One of the articles had a pencil mark at the heading,
and I naturally began to run my eye through it. …

The writer claimed by a momentary expression,
a twitch of a muscle or a glance of an eye,
to fathom a man’s inmost thoughts.

Deceit, according to him, was an impossibility
in the case of one trained to observation and analysis.

Before turning to those moral and mental aspects
of the matter which present the greatest difficulties,
let the enquirer begin by mastering more elementary problems.

Let him, on meeting a fellow-mortal,
learn at a glance to distinguish the history of the man,
and the trade or profession to which he belongs.

Puerile as such an exercise may seem,
it sharpens the faculties of observation,
and teaches one where to look and what to look for.

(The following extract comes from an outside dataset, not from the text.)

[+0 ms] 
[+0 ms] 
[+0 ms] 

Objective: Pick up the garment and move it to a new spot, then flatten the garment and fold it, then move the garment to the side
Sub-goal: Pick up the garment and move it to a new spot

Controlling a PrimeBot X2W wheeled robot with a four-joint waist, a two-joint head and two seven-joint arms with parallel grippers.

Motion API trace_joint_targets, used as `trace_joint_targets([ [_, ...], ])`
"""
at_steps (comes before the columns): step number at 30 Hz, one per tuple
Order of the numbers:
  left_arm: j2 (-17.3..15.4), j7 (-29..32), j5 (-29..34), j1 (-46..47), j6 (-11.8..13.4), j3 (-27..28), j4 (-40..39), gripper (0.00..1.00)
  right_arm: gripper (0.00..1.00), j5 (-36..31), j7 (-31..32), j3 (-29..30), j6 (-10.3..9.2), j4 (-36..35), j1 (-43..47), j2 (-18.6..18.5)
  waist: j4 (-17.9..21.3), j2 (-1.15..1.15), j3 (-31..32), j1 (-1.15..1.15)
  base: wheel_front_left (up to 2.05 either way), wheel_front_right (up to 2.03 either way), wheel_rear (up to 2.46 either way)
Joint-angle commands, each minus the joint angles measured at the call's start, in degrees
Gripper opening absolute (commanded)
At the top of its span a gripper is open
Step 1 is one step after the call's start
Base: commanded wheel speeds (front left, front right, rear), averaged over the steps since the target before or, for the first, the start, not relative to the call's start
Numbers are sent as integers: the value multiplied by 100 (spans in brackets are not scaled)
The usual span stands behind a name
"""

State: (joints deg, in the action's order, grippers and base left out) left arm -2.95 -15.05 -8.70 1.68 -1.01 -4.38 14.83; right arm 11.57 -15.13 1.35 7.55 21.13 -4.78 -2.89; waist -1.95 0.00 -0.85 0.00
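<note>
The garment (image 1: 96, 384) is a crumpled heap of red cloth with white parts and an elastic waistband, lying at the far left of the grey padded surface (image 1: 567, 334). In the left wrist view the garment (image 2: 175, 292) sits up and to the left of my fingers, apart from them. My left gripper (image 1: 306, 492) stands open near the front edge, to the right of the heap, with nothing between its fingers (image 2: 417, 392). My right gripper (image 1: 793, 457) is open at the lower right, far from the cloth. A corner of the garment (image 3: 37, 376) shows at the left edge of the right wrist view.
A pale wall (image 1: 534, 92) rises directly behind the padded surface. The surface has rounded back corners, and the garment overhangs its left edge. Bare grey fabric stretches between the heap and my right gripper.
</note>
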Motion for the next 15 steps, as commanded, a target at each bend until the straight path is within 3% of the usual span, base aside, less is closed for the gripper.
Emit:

By a man’s finger nails, by his coat-sleeve, by his boot,
by his trouser knees, by the callosities of his forefinger
and thumb, by his expression, by his shirt cuffs –

by each of these things a man’s calling is plainly revealed.
That all united should fail to enlighten the competent enquirer
in any case is almost inconceivable.”

“What ineffable twaddle!” I cried,
slapping the magazine down on the table,
“I never read such rubbish in my life.”

“What is it?” asked Sherlock Holmes.

“Why, this article,” I said, pointing at it with my egg spoon
as I sat down to my breakfast.

“I see that you have read it since you have marked it.
I don’t deny that it is smartly written. It irritates me though.

It is evidently the theory of some arm-chair lounger
who evolves all these neat little paradoxes
in the seclusion of his own study.

It is not practical.

I should like to see him clapped down
in a third class carriage on the Underground,
and asked to give the trades of all his fellow-travellers.

I would lay a thousand to one against him.”

“You would lose your money,” Sherlock Holmes remarked calmly.

“As for the article I wrote it myself.”

As a boy … as a school-teacher in Italy …
and as a man past 55, I never lose that
thrill of anticipation upon opening one of Doyle’s
to re-live another adventure with Holmes,
and his friend and colleague, Dr Watson.

I hope that there might be one or two folk
who visit this page, who will feel the same way.